So my fry have decided to start exploring the tank more and hide in the plants now.. so it makes it much harder to find them. <_> Talk about having anxiety attacks! 3 times already I have thought something happened to them all lol. Having clear bodies doesn't exactly help either..

I went out and got the stuff to make the fry safe siphon today.. Hoping I did it correctly. 

















But I'm wondering.. should I soak it before using it.. or is there anything I need to do before using it for the first time? (only wondering since I read there are things you'd have to do for the sponges on a home made sponge filter,so curious as if the siphon has its own steps needed done)

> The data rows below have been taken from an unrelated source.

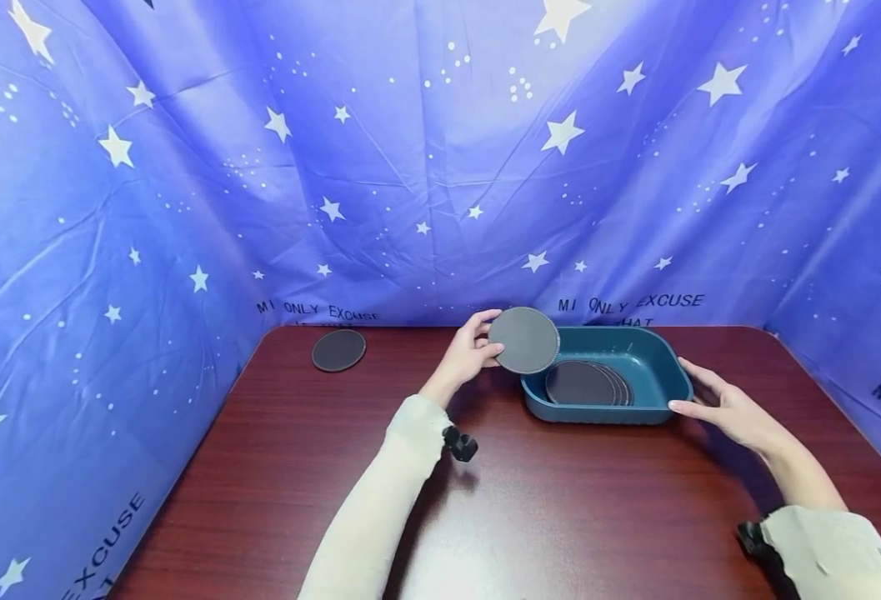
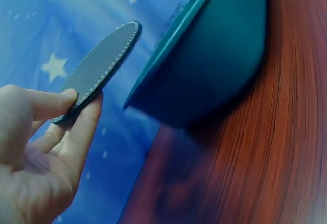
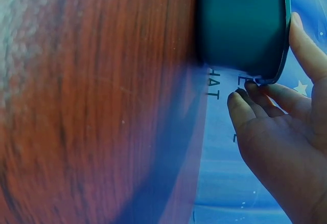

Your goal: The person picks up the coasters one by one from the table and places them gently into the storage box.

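My left hand (image 1: 464,360) pinches a round dark grey coaster (image 1: 524,340) with light stitching along its rim, thumb on the face turned to me. In the head view, that coaster overlaps the left end of a teal plastic bin (image 1: 598,414). The left wrist view shows the held coaster (image 2: 104,63) tilted, beside the bin's outer wall (image 2: 219,50). Several overlapping dark coasters (image 1: 581,383) lie inside the bin, toward its left. At its right end, my right hand (image 1: 733,410) holds the rim, the thumb at the front corner and fingers farther back.
Another dark coaster (image 1: 338,350) lies flat near the back left of the reddish-brown wooden table (image 1: 560,508). Blue star-patterned cloth (image 1: 425,167) hangs behind the table and along both sides. A black wrist camera (image 1: 460,443) is fixed over the left sleeve.
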`<state>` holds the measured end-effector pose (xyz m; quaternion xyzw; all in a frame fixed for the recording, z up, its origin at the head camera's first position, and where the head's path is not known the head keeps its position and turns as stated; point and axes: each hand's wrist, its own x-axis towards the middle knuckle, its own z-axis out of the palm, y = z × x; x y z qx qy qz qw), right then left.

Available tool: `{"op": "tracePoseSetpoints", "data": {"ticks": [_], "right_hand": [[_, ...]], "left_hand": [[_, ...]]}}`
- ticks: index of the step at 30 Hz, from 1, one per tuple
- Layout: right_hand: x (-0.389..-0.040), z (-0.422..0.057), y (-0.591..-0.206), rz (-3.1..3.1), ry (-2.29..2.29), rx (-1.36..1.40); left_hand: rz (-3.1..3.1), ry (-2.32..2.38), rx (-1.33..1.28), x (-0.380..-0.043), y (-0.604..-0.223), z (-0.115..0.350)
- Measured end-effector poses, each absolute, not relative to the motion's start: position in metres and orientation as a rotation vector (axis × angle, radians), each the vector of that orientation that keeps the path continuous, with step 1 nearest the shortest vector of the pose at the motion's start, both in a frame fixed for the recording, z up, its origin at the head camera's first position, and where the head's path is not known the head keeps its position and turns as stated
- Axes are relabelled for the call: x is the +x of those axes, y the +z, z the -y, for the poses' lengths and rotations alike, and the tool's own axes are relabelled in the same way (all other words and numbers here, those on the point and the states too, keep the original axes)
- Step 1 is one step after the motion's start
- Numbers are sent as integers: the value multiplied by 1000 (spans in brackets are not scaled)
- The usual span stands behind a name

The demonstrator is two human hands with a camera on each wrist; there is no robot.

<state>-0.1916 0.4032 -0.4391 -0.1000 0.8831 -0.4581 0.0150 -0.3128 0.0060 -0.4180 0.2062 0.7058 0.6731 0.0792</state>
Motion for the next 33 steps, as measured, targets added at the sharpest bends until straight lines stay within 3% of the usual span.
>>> {"op": "tracePoseSetpoints", "data": {"ticks": [8,18,33], "right_hand": [[-192,-402,-438,-2720,-1451,-292],[-190,-402,-439,-2724,-1511,-350],[-191,-401,-440,-2739,-1477,-347]], "left_hand": [[-2353,1612,659,-312,-409,-53],[-2772,679,691,-299,-395,-93],[-2986,51,843,-280,-409,-111]]}}
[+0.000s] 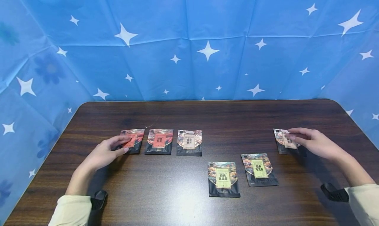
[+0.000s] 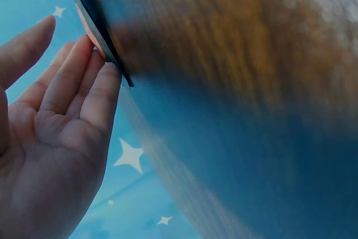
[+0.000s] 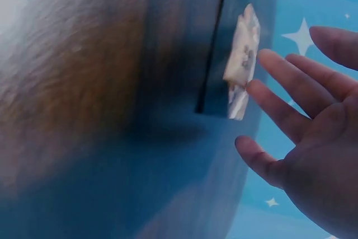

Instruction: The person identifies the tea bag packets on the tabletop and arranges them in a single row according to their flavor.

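Red sachet point(image 1: 137, 141) touching left hand point(image 1: 103, 152), fingers extended; pale sachet point(image 1: 283, 141) by right hand point(image 1: 319, 144), outspread

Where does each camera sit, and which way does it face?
Head: on the person's head, looking forward and down at the table and backdrop; left hand, right hand and sleeves show.
Left wrist: on that wrist, looking along the left hand toward a red-labelled packet; only that hand shows.
Right wrist: on that wrist, looking along the right hand toward a pale-labelled packet; only that hand shows.
Shared by head and left wrist: left hand, table, backdrop.
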The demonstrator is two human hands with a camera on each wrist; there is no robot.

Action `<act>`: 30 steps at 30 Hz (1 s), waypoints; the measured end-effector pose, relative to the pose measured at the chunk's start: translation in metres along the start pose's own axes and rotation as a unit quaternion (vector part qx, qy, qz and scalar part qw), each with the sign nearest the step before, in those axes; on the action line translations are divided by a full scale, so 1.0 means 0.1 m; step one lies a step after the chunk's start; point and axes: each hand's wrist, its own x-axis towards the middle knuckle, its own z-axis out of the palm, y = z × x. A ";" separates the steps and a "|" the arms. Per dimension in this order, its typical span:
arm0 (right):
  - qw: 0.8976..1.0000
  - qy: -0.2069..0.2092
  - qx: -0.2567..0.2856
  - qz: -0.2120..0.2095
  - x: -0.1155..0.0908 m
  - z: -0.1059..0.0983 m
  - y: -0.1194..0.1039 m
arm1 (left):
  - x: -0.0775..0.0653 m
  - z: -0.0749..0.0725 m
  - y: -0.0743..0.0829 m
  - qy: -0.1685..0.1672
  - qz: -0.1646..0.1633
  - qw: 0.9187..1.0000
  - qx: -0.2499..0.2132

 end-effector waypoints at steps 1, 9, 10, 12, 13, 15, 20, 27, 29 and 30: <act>1.000 -0.003 0.004 -0.002 -0.01 0.01 0.02 | 0.00 0.00 0.00 0.000 -0.002 1.000 -0.002; 1.000 -0.013 0.024 -0.004 -0.03 0.05 0.08 | 0.00 0.01 -0.01 0.002 -0.004 1.000 -0.009; 1.000 -0.012 0.021 -0.004 -0.03 0.05 0.08 | 0.00 0.01 -0.02 0.002 -0.004 1.000 -0.008; 1.000 -0.011 0.017 -0.003 -0.03 0.05 0.09 | 0.00 0.01 -0.01 0.002 -0.004 1.000 -0.007; 1.000 -0.011 0.016 -0.003 -0.03 0.06 0.09 | 0.00 0.01 -0.02 0.001 -0.005 1.000 -0.007; 1.000 -0.011 0.014 -0.002 -0.03 0.06 0.09 | 0.00 0.01 -0.02 0.001 -0.005 1.000 -0.006; 1.000 -0.014 0.015 0.001 -0.03 0.06 0.09 | 0.00 0.01 -0.01 0.001 -0.001 1.000 0.000; 1.000 -0.020 0.021 -0.011 0.00 0.05 0.04 | 0.01 0.00 -0.02 0.002 0.008 1.000 -0.002; 0.999 -0.027 0.028 -0.012 0.02 0.06 0.01 | 0.01 0.00 -0.02 0.002 0.007 1.000 0.000; 0.999 -0.030 0.031 -0.013 0.04 0.06 -0.01 | 0.02 0.00 -0.02 0.001 0.006 1.000 0.001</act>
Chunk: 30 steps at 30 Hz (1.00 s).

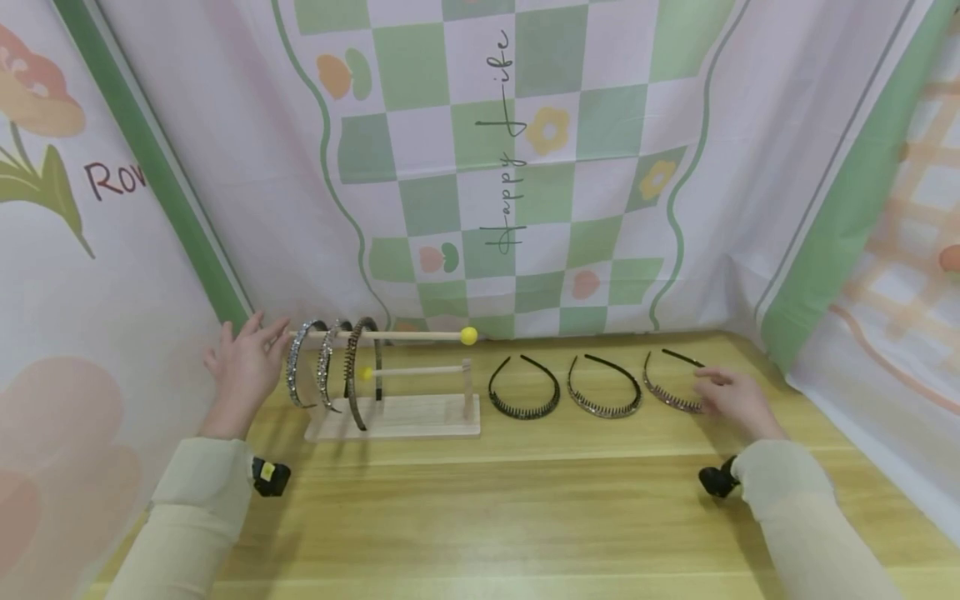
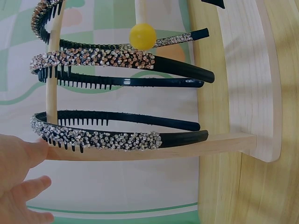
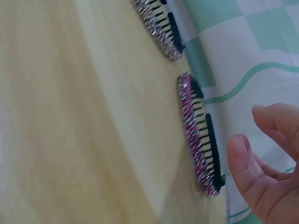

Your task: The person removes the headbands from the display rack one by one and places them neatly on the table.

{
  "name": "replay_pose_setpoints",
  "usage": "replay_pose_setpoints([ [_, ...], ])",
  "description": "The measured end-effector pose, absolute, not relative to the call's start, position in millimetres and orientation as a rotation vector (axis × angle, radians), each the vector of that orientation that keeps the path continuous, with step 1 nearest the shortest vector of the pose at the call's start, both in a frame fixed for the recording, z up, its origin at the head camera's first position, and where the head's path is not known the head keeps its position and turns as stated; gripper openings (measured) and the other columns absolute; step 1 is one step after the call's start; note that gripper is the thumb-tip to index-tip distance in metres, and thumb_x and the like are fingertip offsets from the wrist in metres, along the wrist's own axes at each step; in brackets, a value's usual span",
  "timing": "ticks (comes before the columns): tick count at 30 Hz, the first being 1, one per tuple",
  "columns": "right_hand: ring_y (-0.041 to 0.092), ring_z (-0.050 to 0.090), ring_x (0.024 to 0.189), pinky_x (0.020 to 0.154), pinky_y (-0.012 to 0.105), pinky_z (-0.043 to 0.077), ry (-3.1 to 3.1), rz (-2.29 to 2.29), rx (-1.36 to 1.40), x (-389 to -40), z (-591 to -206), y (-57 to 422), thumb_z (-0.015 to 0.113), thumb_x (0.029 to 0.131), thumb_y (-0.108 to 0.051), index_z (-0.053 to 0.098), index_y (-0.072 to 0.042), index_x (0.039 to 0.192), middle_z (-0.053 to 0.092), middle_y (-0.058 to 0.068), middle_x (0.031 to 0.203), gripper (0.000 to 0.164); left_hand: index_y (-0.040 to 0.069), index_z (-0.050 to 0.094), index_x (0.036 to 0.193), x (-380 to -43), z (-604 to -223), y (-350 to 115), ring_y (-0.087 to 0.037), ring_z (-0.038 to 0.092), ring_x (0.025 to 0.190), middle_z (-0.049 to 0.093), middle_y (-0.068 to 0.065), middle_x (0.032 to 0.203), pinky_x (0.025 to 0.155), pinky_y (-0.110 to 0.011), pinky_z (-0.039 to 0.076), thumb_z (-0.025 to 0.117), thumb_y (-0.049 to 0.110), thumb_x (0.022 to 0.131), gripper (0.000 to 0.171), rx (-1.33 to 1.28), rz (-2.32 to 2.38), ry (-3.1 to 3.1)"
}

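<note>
Lying at right end of row on bench, pink-glittered headband — right hand just beside it, thumb and fingers parted, nothing held. Likely best: pinch plain black end, clear of comb teeth. Left hand, fingers spread, touches wooden stand by end of rod — probably useful brace. Headband curved, glitter grainy; inner teeth stiff-looking, black. Stand pale; rod slim, tipped with yellow ball.

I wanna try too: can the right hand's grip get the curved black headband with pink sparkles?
Probably yes: the right hand's grip is empty and right beside that headband, with nothing visible in between.
</note>
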State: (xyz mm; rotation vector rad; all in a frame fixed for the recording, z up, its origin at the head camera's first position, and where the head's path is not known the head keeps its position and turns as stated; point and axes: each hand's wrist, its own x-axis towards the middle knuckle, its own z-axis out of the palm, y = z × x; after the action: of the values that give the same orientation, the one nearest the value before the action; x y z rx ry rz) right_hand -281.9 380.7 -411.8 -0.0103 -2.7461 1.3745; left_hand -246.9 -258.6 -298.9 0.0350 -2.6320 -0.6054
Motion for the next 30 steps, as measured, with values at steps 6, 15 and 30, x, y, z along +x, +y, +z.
replay_pose_setpoints([
  [6, 0.024, 0.064, 0.085, 0.088, 0.057, 0.04, -2.737, 1.4, 0.031, -284, -390, 366, 0.051, 0.094, -0.036, 0.036, 0.005, 0.135, 0.047, 0.034, 0.122, 0.06, 0.005, 0.049, 0.13, -247, -299, -259, -0.054, 0.001, 0.129, 0.022, -0.023, 0.146, 0.092, -0.074, -0.005, 0.048, 0.022, 0.097, 0.037, 0.04, -0.606, -2.637],
  [15, 0.011, 0.062, 0.083, 0.092, 0.057, 0.037, -2.707, 1.451, 0.108, -285, -354, 340, 0.052, 0.093, -0.037, 0.032, 0.002, 0.138, 0.041, 0.03, 0.131, 0.063, 0.006, 0.048, 0.131, -247, -299, -259, -0.053, -0.001, 0.13, 0.02, -0.022, 0.147, 0.093, -0.073, -0.007, 0.047, 0.024, 0.097, 0.038, 0.047, -0.601, -2.653],
  [30, 0.006, 0.06, 0.082, 0.083, 0.034, 0.05, -2.62, 1.478, 0.234, -292, -297, 292, 0.058, 0.09, -0.035, 0.036, -0.002, 0.137, 0.043, 0.023, 0.131, 0.062, 0.006, 0.048, 0.131, -247, -298, -259, -0.054, 0.0, 0.129, 0.021, -0.023, 0.146, 0.093, -0.073, -0.006, 0.047, 0.023, 0.097, 0.037, 0.04, -0.596, -2.652],
])
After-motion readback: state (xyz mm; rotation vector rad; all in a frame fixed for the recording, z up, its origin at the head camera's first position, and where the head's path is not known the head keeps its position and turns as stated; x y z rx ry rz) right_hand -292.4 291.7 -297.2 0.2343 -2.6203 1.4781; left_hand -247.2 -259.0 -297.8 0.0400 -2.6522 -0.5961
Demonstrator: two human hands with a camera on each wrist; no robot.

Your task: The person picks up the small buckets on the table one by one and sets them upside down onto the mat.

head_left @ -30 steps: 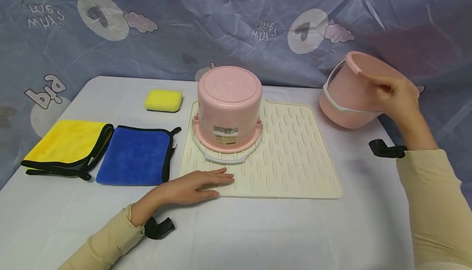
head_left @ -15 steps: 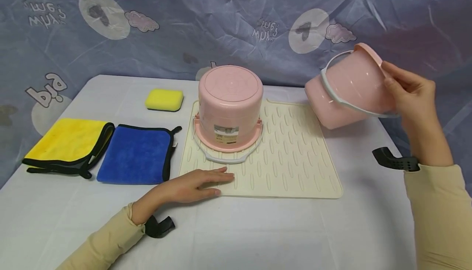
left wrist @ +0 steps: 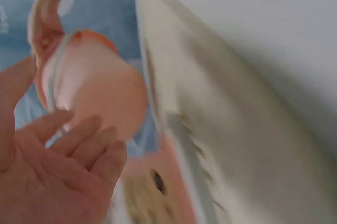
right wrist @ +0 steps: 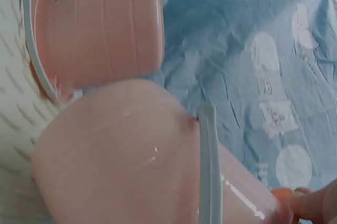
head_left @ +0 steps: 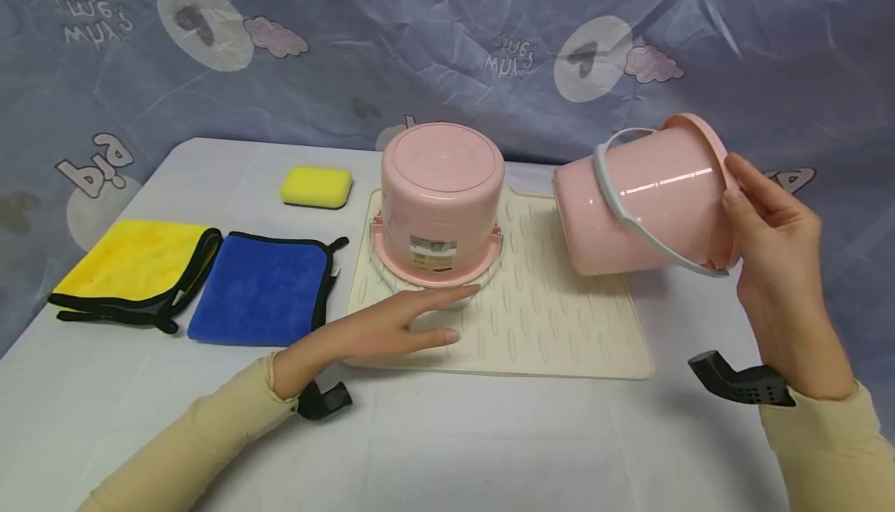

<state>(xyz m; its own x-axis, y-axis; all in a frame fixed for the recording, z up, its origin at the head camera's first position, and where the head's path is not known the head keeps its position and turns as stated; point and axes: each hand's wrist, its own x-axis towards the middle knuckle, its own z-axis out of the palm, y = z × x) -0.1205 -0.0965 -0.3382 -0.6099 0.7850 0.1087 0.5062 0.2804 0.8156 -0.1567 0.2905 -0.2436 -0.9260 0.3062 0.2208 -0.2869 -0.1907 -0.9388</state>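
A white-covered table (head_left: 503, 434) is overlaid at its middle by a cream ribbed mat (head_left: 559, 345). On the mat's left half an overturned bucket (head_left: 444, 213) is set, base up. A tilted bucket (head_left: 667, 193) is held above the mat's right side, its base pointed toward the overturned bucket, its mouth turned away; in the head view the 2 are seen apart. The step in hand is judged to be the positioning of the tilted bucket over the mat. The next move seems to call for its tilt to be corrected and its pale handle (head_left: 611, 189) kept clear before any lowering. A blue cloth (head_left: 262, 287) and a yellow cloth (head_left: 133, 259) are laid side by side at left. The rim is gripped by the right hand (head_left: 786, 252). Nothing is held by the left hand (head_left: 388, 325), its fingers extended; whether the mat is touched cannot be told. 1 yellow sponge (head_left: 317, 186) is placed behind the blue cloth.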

The fry are getting 3 small meals a day of micro worms with two water changes once in the morning then once at night.. I am considering a smaller water change in the middle of the day when im home. (trying to get a routine going for when school starts. Yay college classes tomorrow!) I might start easing them onto walter worms next weekend or banana worms.. haven't decided yet.


----------



## tpocicat (Aug 8, 2011)

Did you know that banana worms are smaller than micro worms?


----------



## Kelly0727 (Jan 8, 2012)

tpocicat said:


> Did you know that banana worms are smaller than micro worms?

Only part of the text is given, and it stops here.